Un pays en pleine transition numérique, mais vulnérable
Ces attaques successives soulèvent une question centrale : le Sénégal est-il en mesure de garantir la sécurité de ses données à l’ère du tout-numérique ? Comme le souligne SeneNews, « plus un pays se numérise, plus sa surface d’exposition augmente ». L’ingénieur informatique Gérard Dacosta, auteur d’un livre blanc sur la souveraineté informatique au Sénégal, rappelle que « les cybercriminels suivent cette évolution et cherchent naturellement à exploiter les vulnérabilités existantes ». Selon lui, l’enjeu n’est pas d’éliminer totalement les risques — aucun État n’y parvient — mais de « détecter rapidement, réagir efficacement et assurer la continuité des activités » en cas d’attaque.
Le contexte régional n’est pas plus rassurant. Comme le souligne Afric Telegraph, plusieurs pays africains engagés dans des programmes ambitieux de gouvernement électronique ont été victimes de cyberattaques de grande ampleur ces deux dernières années. La densification des connexions internet, la généralisation des paiements mobiles et le basculement des registres publics vers le cloud créent un terrain particulièrement attractif pour les cybercriminels. Pourtant, l’Afrique n’est pas la seule concernée : en Europe, les offensives contre les services publics se multiplient également, preuve que la menace est désormais mondiale.
Un retard à combler en urgence
Le Sénégal tente de rattraper son retard en matière de numérisation de la vie publique. Pourtant, selon la Banque mondiale, seulement 60 % de la population a accès à Internet, un taux bien inférieur à celui d’autres régions. Ce décalage aggrave la vulnérabilité du pays, qui doit à la fois accélérer sa transition numérique et renforcer ses défenses. Pour Gérard Dacosta, la solution ne réside pas uniquement dans l’adoption de technologies avancées, mais aussi dans la formation des agents de l’État. « La technologie seule ne suffira pas », estime-t-il, avant d’ajouter que « former l’ensemble des agents aux bases fondamentales de la cybersécurité — détection du phishing, gestion sécurisée des mots de passe, protection des données sensibles — est devenu indispensable ».
Les chiffres sont alarmants : fin 2024, la société sénégalaise Aruo, spécialisée en cybersécurité, révélait, chiffres du ministère de la Communication et de l’Économie numérique à l’appui, que 80 % des Sénégalais ne maîtrisaient pas les bases de la cybersécurité, tandis que 75 % des entreprises avaient déjà été touchées par des cyberattaques. Une réalité qui illustre l’urgence d’agir, alors que le pays mise sur le numérique pour moderniser son administration et dynamiser son économie.

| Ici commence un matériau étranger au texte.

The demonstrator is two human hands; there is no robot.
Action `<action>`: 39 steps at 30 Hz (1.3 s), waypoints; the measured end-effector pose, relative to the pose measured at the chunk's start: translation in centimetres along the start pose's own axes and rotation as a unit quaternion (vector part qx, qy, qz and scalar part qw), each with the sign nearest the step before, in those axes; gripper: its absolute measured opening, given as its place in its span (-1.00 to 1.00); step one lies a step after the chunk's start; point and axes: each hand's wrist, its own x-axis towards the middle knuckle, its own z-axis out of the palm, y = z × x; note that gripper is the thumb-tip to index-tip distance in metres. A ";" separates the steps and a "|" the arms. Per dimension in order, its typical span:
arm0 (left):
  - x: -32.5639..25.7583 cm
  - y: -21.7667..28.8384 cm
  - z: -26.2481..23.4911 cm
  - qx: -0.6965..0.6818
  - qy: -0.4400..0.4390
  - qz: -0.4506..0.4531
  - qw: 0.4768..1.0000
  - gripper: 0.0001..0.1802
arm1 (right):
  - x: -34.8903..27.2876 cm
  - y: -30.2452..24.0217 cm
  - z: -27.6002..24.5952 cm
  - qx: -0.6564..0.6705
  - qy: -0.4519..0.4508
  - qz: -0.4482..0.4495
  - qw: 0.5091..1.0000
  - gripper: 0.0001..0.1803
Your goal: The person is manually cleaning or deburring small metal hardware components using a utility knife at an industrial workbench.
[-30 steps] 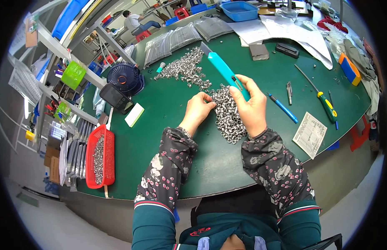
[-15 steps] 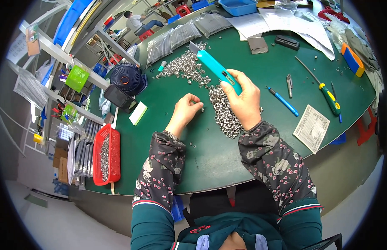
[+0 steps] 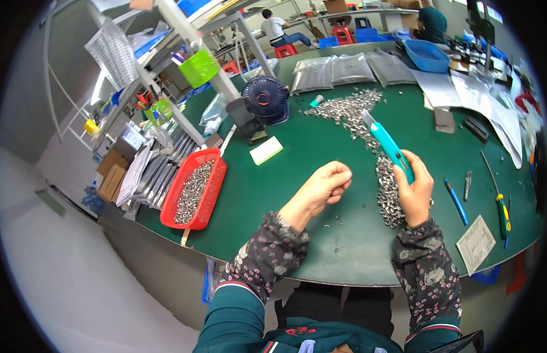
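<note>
My right hand point(image 3: 416, 189) is wrapped round a teal utility knife point(image 3: 391, 148), whose blade points up and away to the left. It is just above a heap of small metal rings point(image 3: 389, 197) on the green table. To the left of that heap, my left hand point(image 3: 326, 187) is closed over the table, fingers curled in and thumb on top. Whatever it may hold is hidden. A looser spread of small metal parts point(image 3: 348, 113) lies farther back, past the knife's blade. A few tiny bits are scattered near my left wrist.
At left stands a red basket point(image 3: 220, 187) of metal parts. Behind are a phone point(image 3: 248, 122), a dark fan point(image 3: 265, 99) and bagged parts point(image 3: 352, 69). A blue pen point(image 3: 456, 202), a screwdriver point(image 3: 499, 210) and a printed card point(image 3: 476, 245) lie at right. Two people sit in the background.
The view has swung left, so the table's things sit farther right in the picture. My left hand has gone from a loose pinch to a tighter curl. The knife stays in my right hand.
</note>
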 end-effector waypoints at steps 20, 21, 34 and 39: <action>-2.0 -2.6 -6.8 -0.281 0.077 0.075 0.954 -0.93 | 0.0 0.2 -0.1 -0.091 -0.139 -0.036 0.985 -0.70; -2.0 -2.6 -6.9 -0.285 0.078 0.077 0.952 -0.93 | -0.1 0.2 0.0 -0.091 -0.142 -0.031 0.985 -0.70; -2.0 -2.4 -6.4 -0.280 0.071 0.092 0.953 -0.97 | -0.4 -0.3 -0.4 -0.082 -0.188 -0.019 0.979 -0.69; -1.8 -2.8 -6.9 -0.274 0.062 0.107 0.954 -0.92 | -0.7 -1.2 0.4 -0.076 -0.214 -0.050 0.973 -0.70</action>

En attendant, la population et les entreprises sénégalaises restent en première ligne. Entre méfiance accrue et nécessité de recourir aux outils numériques, le défi sera de concilier innovation et sécurité. Une équation d’autant plus complexe que les cybercriminels, eux, n’ont pas attendu pour adapter leurs méthodes.
Les cyberattaques ont provoqué des perturbations majeures dans l’administration publique, notamment des retards dans les paiements de salaires avant la Tabaski et un ralentissement partiel des opérations douanières. À plus long terme, le vol de données biométriques et sensibles expose les citoyens à des risques de fraude et d’usurpation d’identité.
Parmi les pistes évoquées figurent la formation des agents de l’État aux bonnes pratiques numériques, l’adoption d’une loi-cadre sur la protection des données, et des investissements dans des infrastructures plus sécurisées. Une loi en discussion pourrait également renforcer le cadre juridique actuel.